Il a été montré qu’il n’y avait aucun lien entre la fréquence des maladies cardiaques, d’une part et le nombre ou le revenu des cardiologues, de l’autre, que les dépenses en cardiologie par département variaient par habitant de 1 à 9 (900 %), que selon l’hôpital où se présentait un infarctus du myocarde, le malade était opéré ou non.
Dans le domaine des actes de dépistage, l’assurance-maladie rembourse toujours des coloscopies à plus de 600 euros (600 à 1 200 euros) alors qu’en première intention, il est possible de réaliser une coloscopie virtuelle à moins de 100 euros.
Enfin, un médicament anticancéreux est toujours prescrit, alors qu’il vient d’être démontré aux Etats-Unis qu’il était inefficace. Ce ne sont que quelques exemples, faute de pouvoir analyser systématiquement les données de l’assurance-maladie.

POURQUOI DISSIMULE-T-ON LE RÉEL ?
Pourquoi préfère-t-on l’ignorance ? Pourquoi dissimule-t-on le réel ? Pourquoi prétend-on l’impossible, à savoir que pour soigner leurs malades en vertu des connaissances du moment – une obligation déontologique, mais toute de principe -, les médecins français lisent tous les 36 000 articles médicaux publiés chaque mois dans les revues médicales ? A quel imaginaire collectif cette non-communication des données de l’assurance-maladie correspond-elle?
Pourquoi préfère-t-on rechercher des coupables que de trouver des solutions en autorisant l’accès aux données que garde et exploite si peu l’assurance-maladie? Pourquoi se place-t-on sur le plan des principes et non pas celui de l’analyse empirique?
Comment peut-on prétendre encore que la liberté de prescription peut ne pas s’accompagner de mécanismes de contrôle a posteriori alors que c’est le cas non seulement au Royaume-Uni, mais aussi aux Etats-Unis ?
Vraisemblablement parce que les médecins français n’ont pas la culture de santé publique, les associations de malades et les élus préfèrent placer leur discours sur le terrain politique.
Ils se retrouvent entre eux, débattent de principes, d’égalité de droit et se méfient du réel, se moquent des inégalités de fait et oublient la personne qui erre avant de recevoir un diagnostic mais qui, en attendant l’IRM introuvable, est inondée d’examens.
Tout ceci est scandaleux car les dépenses dites « de santé » croissent plus vite que les recettes et le déficit charge les épaules des générations futures. Si la France consacrait la même part de sa richesse nationale à la santé que le Japon, les dépenses de santé baisseraient d’environ 65 milliards d’euros !

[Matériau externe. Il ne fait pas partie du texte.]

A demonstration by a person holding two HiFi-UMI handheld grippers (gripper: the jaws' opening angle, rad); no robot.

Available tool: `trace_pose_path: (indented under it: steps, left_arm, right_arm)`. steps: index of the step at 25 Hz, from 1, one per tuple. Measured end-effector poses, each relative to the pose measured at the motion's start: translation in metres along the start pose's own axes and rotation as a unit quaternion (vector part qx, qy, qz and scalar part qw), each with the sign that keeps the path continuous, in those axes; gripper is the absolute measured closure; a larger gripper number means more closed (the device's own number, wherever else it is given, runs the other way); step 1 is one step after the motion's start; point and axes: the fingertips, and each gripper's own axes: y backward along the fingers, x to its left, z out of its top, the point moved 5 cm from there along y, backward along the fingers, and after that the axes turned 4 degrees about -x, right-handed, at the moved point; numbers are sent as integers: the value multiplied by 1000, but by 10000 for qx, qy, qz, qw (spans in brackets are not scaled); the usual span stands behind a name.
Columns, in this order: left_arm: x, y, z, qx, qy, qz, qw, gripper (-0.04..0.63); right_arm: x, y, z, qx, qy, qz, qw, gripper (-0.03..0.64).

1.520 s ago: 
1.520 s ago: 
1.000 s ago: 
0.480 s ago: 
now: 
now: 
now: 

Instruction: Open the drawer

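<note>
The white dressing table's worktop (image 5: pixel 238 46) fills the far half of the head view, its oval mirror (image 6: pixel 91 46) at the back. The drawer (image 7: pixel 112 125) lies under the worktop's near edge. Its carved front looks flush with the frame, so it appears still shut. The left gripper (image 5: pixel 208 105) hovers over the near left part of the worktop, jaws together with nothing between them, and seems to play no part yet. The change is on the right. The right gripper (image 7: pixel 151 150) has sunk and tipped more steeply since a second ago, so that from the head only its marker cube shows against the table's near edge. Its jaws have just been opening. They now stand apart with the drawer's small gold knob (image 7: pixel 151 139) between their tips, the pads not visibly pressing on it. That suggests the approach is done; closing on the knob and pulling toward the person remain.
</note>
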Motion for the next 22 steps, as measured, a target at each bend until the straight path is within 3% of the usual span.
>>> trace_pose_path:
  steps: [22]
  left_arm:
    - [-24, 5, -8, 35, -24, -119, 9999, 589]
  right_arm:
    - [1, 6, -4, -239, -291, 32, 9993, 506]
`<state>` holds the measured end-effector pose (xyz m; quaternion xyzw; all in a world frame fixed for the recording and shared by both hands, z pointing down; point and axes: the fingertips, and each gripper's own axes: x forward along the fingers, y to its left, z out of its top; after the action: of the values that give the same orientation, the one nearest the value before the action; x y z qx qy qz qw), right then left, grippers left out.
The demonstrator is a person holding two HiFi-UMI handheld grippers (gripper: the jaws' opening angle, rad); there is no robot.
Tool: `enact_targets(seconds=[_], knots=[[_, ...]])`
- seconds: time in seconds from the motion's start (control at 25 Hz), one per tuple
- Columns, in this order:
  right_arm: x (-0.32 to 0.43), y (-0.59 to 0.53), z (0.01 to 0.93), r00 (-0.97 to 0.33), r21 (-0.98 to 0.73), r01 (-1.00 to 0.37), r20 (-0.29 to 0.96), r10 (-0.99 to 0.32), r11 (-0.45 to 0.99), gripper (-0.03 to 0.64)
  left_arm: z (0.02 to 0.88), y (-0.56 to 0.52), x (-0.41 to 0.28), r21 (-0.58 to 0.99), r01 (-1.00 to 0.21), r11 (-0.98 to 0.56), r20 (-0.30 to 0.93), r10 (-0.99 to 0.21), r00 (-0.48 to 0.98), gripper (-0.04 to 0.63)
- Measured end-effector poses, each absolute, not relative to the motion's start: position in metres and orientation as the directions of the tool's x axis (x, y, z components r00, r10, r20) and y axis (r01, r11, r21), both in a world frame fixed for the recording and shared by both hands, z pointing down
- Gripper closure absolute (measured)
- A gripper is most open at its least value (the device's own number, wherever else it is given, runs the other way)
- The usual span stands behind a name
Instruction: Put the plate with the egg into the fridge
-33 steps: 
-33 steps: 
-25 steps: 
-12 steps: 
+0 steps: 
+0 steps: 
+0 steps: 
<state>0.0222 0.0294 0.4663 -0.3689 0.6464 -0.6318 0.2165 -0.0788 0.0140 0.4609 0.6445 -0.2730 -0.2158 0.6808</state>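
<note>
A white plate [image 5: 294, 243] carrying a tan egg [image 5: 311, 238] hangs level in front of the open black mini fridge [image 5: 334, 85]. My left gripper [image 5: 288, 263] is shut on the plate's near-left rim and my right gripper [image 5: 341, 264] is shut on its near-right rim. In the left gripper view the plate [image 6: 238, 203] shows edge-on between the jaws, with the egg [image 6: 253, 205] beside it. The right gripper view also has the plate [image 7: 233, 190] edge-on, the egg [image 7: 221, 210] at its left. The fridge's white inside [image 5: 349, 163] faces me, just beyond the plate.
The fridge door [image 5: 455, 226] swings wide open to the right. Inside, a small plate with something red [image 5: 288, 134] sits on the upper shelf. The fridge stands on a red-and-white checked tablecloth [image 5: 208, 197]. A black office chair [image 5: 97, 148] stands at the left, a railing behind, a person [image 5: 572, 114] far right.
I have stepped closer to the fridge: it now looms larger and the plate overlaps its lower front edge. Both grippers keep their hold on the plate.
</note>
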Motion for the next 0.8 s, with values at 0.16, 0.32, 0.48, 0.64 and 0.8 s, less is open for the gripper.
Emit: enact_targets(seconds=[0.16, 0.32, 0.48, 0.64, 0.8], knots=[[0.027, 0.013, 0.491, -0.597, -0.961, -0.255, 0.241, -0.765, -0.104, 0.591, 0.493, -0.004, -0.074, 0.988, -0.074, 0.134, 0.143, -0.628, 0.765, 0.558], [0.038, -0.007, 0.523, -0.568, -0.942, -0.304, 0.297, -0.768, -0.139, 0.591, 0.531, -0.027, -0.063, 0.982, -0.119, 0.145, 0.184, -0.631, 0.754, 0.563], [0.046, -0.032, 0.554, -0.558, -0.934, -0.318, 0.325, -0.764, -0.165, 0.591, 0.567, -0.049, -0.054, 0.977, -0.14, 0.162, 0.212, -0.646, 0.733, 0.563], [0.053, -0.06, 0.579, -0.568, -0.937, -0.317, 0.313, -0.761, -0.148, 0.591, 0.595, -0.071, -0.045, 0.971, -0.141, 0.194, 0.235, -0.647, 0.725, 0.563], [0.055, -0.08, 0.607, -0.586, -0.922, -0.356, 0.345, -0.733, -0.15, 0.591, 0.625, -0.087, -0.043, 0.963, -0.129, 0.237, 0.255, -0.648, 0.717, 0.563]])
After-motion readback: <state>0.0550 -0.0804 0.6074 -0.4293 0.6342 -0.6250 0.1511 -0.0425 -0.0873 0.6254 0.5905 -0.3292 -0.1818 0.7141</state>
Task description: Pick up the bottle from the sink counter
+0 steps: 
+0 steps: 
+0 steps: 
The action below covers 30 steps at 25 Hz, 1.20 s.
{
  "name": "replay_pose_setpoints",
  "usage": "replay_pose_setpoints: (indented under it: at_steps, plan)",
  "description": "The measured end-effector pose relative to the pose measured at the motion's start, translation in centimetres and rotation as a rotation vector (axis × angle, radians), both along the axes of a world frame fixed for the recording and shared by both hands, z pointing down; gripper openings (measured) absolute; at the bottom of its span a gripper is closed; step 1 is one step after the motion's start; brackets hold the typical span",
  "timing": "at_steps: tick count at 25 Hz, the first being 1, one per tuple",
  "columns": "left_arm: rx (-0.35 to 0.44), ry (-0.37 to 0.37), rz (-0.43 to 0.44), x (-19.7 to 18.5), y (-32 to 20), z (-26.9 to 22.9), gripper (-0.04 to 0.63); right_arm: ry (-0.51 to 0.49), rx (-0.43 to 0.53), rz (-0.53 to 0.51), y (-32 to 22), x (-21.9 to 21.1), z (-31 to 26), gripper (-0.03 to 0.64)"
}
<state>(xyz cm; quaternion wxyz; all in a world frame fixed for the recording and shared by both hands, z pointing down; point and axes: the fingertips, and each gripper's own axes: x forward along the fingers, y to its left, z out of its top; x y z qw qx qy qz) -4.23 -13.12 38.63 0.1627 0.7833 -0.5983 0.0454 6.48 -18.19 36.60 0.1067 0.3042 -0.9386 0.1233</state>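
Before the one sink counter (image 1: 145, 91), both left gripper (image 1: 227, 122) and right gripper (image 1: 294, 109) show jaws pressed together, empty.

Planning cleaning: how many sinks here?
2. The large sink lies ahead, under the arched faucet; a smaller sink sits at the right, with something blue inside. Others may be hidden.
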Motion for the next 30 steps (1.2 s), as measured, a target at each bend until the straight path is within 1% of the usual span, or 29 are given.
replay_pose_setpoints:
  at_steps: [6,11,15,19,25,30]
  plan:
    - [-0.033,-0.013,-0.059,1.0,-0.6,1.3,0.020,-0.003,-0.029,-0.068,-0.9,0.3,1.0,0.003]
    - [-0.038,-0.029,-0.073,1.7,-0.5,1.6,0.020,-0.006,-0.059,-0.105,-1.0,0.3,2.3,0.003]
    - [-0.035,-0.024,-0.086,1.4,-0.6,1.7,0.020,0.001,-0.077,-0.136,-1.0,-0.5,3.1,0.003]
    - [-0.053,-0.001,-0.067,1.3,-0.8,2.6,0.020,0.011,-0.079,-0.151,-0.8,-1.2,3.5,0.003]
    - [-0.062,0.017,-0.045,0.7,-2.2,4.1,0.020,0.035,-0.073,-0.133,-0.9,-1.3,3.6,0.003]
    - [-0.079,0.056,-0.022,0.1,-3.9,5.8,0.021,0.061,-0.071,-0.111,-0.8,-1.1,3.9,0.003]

Mais chacun préfère l’ignorance au savoir, sous prétexte que le savoir pourrait nuire ou servir tel ou tel intérêt économique par essence condamnable. L’Etat et l’assurance-maladie seraient-ils incapables de négocier sur de solides bases ? Ce mélange d’obscurantisme, de suffisance, d’impuissance et de laxisme est devenu insupportable. Il doit cesser.